### EXERCISE DESCRIPTION
Once the line with "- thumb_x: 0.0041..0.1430" is found in the data, output it and each following line exactly, up to and including the line with "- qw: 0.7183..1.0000", and nothing before or after.

BEGIN WORKING DATA

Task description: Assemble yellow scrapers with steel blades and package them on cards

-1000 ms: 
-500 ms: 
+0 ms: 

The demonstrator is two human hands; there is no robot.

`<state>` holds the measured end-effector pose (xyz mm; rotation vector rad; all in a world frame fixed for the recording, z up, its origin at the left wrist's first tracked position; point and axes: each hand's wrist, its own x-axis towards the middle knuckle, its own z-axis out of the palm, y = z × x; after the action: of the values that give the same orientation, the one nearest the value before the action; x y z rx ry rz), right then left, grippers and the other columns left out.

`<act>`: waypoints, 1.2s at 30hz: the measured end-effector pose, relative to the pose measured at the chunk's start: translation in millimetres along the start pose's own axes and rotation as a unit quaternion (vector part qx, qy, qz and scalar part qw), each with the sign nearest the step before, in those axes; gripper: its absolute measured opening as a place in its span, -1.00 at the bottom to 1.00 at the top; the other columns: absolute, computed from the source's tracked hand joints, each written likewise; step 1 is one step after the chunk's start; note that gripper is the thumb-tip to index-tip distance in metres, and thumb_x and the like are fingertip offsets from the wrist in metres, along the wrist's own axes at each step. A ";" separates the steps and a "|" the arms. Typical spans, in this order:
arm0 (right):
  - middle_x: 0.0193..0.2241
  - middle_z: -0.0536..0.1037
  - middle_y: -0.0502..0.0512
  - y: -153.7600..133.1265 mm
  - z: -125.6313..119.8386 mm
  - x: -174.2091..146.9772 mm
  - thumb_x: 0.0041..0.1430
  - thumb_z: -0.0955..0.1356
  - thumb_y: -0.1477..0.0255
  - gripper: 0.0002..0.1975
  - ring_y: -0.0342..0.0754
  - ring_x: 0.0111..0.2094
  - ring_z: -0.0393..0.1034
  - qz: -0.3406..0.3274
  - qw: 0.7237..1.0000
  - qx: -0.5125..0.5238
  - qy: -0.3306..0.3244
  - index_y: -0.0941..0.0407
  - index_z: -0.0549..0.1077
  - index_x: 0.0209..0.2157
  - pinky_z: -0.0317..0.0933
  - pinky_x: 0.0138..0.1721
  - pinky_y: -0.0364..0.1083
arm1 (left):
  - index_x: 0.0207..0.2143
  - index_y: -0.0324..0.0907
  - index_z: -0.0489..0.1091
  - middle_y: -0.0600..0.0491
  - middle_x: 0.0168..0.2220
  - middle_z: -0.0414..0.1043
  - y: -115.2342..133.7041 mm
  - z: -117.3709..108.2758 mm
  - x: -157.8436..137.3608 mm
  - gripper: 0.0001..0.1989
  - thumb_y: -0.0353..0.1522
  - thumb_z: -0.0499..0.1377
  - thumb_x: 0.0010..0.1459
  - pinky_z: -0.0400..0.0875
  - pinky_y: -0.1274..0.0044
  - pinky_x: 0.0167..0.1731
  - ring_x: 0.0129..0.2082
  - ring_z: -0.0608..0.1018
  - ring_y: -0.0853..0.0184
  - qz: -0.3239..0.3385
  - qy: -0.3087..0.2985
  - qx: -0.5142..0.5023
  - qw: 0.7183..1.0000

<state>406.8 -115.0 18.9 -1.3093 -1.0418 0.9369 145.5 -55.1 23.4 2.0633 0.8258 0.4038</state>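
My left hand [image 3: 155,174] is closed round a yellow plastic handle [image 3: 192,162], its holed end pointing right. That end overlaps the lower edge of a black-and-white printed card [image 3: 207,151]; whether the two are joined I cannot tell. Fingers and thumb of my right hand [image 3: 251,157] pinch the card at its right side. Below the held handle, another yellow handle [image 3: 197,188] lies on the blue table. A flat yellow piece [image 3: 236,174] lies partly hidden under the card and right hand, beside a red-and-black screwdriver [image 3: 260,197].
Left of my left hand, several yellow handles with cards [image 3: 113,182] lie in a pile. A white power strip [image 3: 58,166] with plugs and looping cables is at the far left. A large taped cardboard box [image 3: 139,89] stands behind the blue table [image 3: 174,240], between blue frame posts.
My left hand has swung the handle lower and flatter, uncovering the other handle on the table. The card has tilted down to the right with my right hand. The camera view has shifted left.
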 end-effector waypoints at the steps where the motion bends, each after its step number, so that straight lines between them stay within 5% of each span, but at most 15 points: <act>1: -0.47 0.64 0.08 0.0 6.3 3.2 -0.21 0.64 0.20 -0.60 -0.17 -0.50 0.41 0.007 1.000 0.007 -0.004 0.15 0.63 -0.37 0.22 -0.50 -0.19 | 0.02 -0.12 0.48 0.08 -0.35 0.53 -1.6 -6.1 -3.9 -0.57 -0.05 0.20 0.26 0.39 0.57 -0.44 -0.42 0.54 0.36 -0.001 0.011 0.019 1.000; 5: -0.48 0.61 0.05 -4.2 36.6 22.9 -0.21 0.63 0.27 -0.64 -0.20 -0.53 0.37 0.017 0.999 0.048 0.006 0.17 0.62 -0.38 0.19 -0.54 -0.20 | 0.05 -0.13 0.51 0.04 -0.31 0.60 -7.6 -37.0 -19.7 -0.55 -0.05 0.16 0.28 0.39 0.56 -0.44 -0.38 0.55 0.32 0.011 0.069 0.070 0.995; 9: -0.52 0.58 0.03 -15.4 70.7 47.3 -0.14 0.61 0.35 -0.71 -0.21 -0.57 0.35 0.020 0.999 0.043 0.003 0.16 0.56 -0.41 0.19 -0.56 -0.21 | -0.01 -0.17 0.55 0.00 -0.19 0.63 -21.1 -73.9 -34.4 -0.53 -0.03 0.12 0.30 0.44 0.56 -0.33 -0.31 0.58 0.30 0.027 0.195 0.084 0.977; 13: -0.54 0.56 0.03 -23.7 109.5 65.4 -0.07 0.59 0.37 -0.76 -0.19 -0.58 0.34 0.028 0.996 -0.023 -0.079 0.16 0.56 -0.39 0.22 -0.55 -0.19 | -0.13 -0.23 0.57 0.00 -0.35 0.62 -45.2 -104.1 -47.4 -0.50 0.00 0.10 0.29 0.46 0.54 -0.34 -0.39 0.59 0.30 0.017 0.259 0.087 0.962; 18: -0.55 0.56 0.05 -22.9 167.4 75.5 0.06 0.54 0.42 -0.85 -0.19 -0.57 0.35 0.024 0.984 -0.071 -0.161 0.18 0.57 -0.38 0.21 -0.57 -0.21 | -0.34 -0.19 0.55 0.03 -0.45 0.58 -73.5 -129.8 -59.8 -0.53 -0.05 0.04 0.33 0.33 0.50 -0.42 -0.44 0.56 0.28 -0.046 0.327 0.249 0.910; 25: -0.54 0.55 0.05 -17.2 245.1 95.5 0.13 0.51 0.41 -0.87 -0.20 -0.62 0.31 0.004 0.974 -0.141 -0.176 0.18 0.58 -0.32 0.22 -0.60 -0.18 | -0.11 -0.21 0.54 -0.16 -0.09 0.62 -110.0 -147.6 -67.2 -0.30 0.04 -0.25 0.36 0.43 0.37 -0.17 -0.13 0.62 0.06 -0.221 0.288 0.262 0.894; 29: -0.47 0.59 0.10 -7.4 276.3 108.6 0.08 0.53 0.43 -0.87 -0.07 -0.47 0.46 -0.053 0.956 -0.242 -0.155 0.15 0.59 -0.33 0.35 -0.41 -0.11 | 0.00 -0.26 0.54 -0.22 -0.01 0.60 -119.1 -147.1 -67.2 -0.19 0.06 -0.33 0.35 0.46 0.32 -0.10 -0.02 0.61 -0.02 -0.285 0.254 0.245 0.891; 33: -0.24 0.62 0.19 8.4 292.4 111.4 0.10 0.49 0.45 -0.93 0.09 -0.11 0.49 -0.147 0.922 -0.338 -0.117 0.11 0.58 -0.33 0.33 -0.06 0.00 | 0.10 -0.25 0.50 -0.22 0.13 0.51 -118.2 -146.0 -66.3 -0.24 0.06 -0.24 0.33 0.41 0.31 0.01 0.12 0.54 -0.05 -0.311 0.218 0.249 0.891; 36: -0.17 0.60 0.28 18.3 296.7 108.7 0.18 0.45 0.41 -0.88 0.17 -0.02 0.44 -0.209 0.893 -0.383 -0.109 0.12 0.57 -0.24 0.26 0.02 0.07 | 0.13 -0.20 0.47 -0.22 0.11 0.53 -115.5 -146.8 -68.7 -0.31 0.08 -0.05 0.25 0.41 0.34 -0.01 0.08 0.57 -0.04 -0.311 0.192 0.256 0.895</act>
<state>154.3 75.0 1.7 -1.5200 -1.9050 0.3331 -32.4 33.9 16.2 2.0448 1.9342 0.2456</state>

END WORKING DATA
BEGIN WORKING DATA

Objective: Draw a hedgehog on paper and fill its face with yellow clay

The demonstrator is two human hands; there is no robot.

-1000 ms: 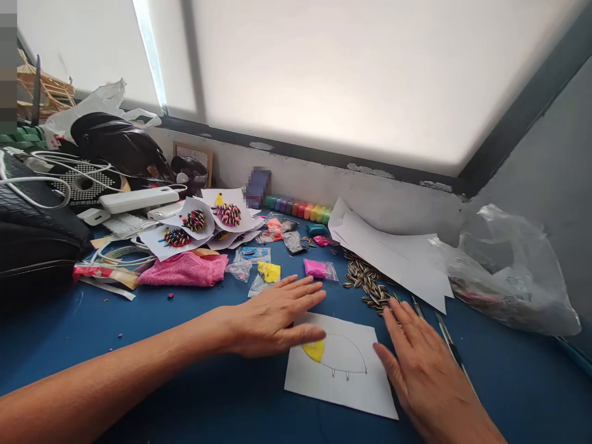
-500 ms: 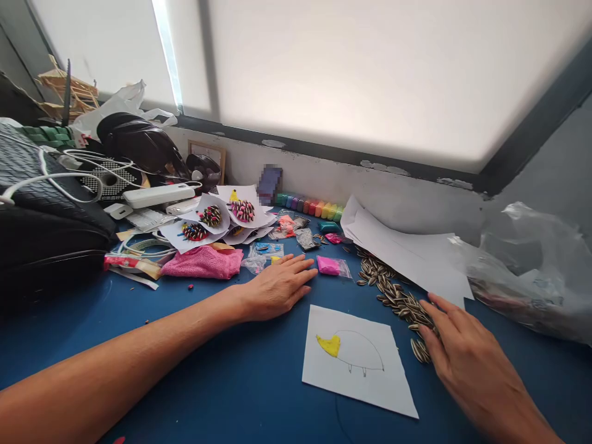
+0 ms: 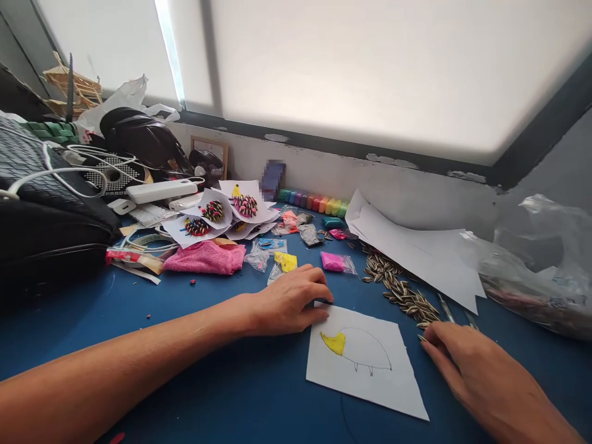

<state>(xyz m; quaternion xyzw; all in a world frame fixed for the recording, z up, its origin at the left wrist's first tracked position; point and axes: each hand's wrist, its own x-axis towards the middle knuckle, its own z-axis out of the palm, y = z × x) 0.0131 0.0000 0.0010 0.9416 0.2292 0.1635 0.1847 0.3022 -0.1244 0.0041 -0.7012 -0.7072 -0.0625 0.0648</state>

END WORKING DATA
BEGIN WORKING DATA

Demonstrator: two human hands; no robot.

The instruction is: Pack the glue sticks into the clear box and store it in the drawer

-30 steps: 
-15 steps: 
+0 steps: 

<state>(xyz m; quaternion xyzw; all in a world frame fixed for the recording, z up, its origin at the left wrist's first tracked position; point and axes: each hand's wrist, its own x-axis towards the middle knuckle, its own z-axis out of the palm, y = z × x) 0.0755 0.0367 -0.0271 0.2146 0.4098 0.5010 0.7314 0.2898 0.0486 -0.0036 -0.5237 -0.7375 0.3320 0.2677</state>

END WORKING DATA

### EXPECTED ANSWER
  - thumb_x: 0.0041..0.1430
  - thumb_z: -0.0955..0.1356
  - thumb_y: -0.1477..0.0255
  - gripper: 0.0002..0.1975
  - ring_y: -0.0342..0.0754
  - ring_x: 0.0111..0.2094
  - ring_z: -0.0393..0.1034
  - qz: -0.3406..0.3274
  - qw: 0.7237..1.0000
  - qx: -0.5125..0.5238
  - qy: -0.3306..0.3244
  - index_y: -0.0941..0.0407
  - index_z: -0.0549..0.1077
  - index_x: 0.0209..0.2157
  - pinky_z: -0.0317..0.0933
  - pinky_x: 0.0138..0.1721
  - pinky_y: -0.0364..0.1083
arm1 (left):
  - index_x: 0.0207..0.2143
  - index_y: -0.0324..0.0907
  - index_z: -0.0489..0.1091
  - middle_y: -0.0600..0.0491
  - middle_x: 0.0168..0.2220
  - middle_z: -0.0414..0.1043
  - y: -115.2342..133.7041 mm
  - z: -117.3709..108.2758 mm
  - x: -157.8436..137.3608 mm
  - gripper: 0.0001..0.1989
  - thumb_y: -0.0353..0.1522
  - thumb_z: -0.0499..0.1377
  - thumb_x: 0.0010..0.1459
  - pinky_z: -0.0400..0.0875
  - pinky_y: -0.1274..0.0044
  - pinky_x: 0.0167..0.1731
  - ring_x: 0.0129..0.2082
  - ring_z: -0.0608..0.1018
  - ring_y: -0.0853..0.0184
  - qz: -0.3239..0.3385
  - qy: -0.3087..0.2985
  - qx: -0.5142..0.5023
  - qw: 0.7183..1.0000

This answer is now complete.